Re: Proposing UTF-21/24

From: Frank Ellermann (
Date: Sun Jan 21 2007 - 16:30:24 CST

  • Next message: Mike: "Re: Regulating PUA."

    David Starner wrote:

    > current encodings designed with a extreme concern for size, like
    > SCSU and BOCU, frequently aren't used, because UTF-8 or UTF-16
    > combined with a general purpose compression scheme works much
    > better for any long text.

    Yes, but the 3*7 approach is still fascinating because it's so
    simple.
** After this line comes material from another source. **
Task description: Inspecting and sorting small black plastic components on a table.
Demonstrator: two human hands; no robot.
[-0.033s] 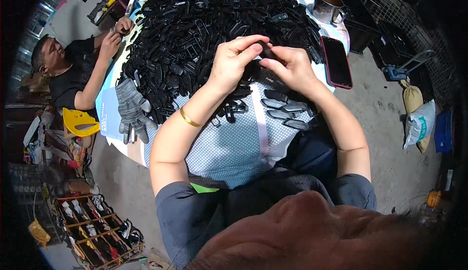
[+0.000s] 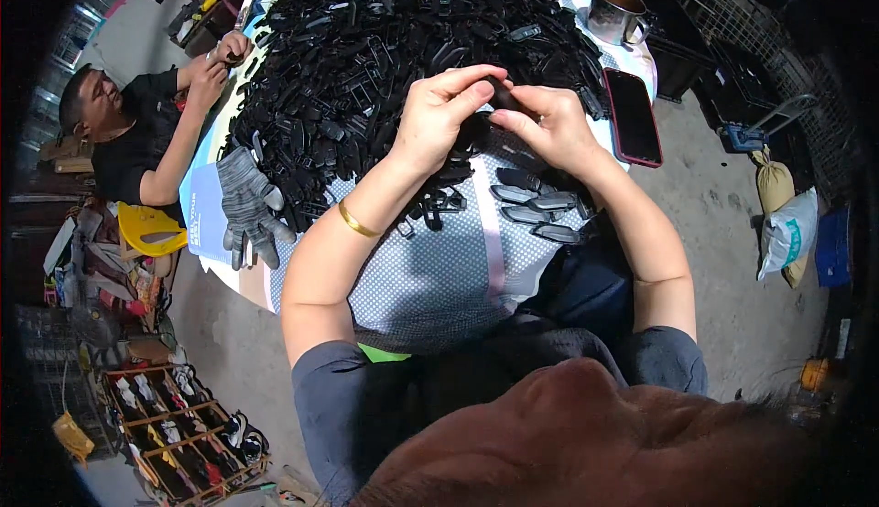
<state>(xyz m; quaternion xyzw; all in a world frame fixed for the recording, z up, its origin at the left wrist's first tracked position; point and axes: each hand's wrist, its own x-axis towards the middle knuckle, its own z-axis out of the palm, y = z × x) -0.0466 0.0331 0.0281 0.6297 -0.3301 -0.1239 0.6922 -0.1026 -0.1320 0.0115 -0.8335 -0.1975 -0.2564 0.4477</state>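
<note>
A small dark plastic piece [image 2: 501,97] is pinched between the fingertips of my left hand [image 2: 438,115] and my right hand [image 2: 555,130]. Both hands are closed on it, and its exact kind cannot be made out. They hover over the near edge of a big heap of black plastic parts [image 2: 357,59], which look like buckles or clips. Below my right hand, several longer black pieces [image 2: 540,203] lie in a small group on the patterned cloth [image 2: 412,274]. A few loose black frame-like parts [image 2: 442,203] rest below my left hand.
A grey knitted glove [image 2: 245,200] lies at the table's left, by a blue booklet [image 2: 209,219]. To the right are a red-edged phone [image 2: 632,118] and a metal mug [image 2: 615,15]. Another person [image 2: 137,132] works at far left beside a yellow stool [image 2: 151,230]. Sacks [image 2: 787,223] stand on the floor.
My hands stay almost in place on the same piece. The other person's hands and forearm at the left have shifted very slightly.
</note>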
When UTF-8 was invented they couldn't do this, they
    needed something for 31 bits.

    With 3*7 it's (in theory) possible to replace UTF-8 by "UTF-24"
    using the "self delimiting numeric values" (SDNV) proposed in

    Each octet transports 7 bits ?1234567. If the most significant
    bit is a 0 it's the terminating octet, otherwise another octet
    follows. With that you'd get:

    1x 1y 0z => 21 bits (for 1x different from 1000 0000)
    1x 0y => 14 bits (for 1x different from 1000 0000)
    0x => 7 bits (the ASCII range)

    Of course the 0y or 0z in multibyte sequences could cause havoc,
    especially for 0000 0000, but in theory it's simpler than UTF-8.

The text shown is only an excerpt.